# Exercise details:
The full listing should be set down again without a single alteration.

_ _ _ _ _

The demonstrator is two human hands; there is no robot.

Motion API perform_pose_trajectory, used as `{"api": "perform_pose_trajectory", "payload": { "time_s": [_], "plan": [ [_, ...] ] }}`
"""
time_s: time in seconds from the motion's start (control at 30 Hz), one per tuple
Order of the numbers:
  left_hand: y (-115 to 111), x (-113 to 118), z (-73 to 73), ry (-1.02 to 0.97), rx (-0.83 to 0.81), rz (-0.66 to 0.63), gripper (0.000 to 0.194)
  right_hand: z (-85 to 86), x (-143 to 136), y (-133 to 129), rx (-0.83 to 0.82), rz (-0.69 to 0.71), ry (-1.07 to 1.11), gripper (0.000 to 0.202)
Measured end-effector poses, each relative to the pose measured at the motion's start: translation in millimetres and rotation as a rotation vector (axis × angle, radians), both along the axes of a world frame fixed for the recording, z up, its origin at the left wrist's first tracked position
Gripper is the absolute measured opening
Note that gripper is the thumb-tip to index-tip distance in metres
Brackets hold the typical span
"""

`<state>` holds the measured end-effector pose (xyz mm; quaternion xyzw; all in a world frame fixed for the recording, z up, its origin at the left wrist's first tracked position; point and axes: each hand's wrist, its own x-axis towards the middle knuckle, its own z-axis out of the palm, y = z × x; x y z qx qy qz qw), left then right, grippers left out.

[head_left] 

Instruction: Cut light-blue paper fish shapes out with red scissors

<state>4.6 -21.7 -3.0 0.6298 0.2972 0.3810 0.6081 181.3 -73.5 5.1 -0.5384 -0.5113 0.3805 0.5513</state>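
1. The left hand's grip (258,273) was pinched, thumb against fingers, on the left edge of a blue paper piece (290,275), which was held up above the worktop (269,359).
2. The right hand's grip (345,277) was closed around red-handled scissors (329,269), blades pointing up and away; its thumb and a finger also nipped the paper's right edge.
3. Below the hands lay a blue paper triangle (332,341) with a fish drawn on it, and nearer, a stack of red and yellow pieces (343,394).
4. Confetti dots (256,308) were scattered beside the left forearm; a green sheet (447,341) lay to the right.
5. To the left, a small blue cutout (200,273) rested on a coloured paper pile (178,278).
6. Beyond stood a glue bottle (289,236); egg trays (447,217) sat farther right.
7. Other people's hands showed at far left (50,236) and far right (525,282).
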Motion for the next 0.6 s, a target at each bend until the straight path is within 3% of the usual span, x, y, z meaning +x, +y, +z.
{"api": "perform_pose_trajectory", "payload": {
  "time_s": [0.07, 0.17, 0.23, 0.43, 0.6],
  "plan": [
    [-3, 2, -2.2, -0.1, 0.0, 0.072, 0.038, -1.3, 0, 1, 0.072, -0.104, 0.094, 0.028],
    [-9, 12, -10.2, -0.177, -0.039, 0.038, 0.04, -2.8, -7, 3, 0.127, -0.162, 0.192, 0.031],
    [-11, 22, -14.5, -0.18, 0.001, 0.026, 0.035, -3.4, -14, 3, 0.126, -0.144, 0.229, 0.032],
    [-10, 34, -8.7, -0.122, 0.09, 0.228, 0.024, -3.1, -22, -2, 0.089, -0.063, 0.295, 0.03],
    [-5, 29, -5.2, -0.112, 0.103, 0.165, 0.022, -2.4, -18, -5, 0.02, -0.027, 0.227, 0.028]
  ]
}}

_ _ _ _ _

# Task response:
The demonstrator is two human hands; there is no robot.

Motion API perform_pose_trajectory, used as `{"api": "perform_pose_trajectory", "payload": { "time_s": [_], "plan": [ [_, ...] ] }}`
"""
time_s: time in seconds from the motion's start (control at 30 Hz), one per tuple
Order of the numbers:
  left_hand: y (-115 to 111), x (-113 to 118), z (-73 to 73), ry (-1.02 to 0.97), rx (-0.83 to 0.81), rz (-0.66 to 0.63), gripper (0.000 to 0.194)
  right_hand: z (-85 to 86), x (-143 to 136), y (-133 to 129), rx (-0.83 to 0.82), rz (-0.69 to 0.71), ry (-1.07 to 1.11), gripper (0.000 to 0.202)
Measured end-effector poses, each relative to the pose measured at the motion's start: translation in millimetres and rotation as a rotation vector (axis × angle, radians), both along the axes of a world frame fixed for the recording, z up, its origin at the left wrist's first tracked position
Gripper is the absolute measured opening
Note that gripper is the thumb-tip to index-tip distance in metres
Brackets hold the typical span
"""

`<state>` holds the measured end-effector pose (xyz mm; quaternion xyzw; all in a world frame fixed for the recording, z up, its origin at the left wrist's first tracked position; point and axes: each hand's wrist, its own x-axis towards the middle knuckle, its own z-axis out of the palm, y = z × x; x y z qx qy qz qw), left then right, grippers left out.

[head_left] 

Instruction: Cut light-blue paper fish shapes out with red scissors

<state>4.6 -21.7 -3.0 0.6298 0.2972 0.3810 0.6081 181.3 -73.5 5.1 -0.5384 -0.5113 0.3805 0.5513</state>
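1. The left hand's grip (258,273) was pinched, thumb against fingers, on the left edge of a blue paper piece (290,275), which was held up above the worktop (269,359).
2. The right hand's grip (345,277) was closed around red-handled scissors (329,269), blades pointing up and away; its thumb and a finger also nipped the paper's right edge.
3. Below the hands lay a blue paper triangle (332,341) with a fish drawn on it, and nearer, a stack of red and yellow pieces (343,394).
4. Confetti dots (256,308) were scattered beside the left forearm; a green sheet (447,341) lay to the right.
5. To the left, a small blue cutout (200,273) rested on a coloured paper pile (178,278).
6. Beyond stood a glue bottle (289,236); egg trays (447,217) sat farther right.
7. Other people's hands showed at far left (50,236) and far right (525,282).
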Motion for the next 0.6 s, a target at each bend until the straight path is within 3% of the usual span, x, y, z meaning +x, +y, +z.
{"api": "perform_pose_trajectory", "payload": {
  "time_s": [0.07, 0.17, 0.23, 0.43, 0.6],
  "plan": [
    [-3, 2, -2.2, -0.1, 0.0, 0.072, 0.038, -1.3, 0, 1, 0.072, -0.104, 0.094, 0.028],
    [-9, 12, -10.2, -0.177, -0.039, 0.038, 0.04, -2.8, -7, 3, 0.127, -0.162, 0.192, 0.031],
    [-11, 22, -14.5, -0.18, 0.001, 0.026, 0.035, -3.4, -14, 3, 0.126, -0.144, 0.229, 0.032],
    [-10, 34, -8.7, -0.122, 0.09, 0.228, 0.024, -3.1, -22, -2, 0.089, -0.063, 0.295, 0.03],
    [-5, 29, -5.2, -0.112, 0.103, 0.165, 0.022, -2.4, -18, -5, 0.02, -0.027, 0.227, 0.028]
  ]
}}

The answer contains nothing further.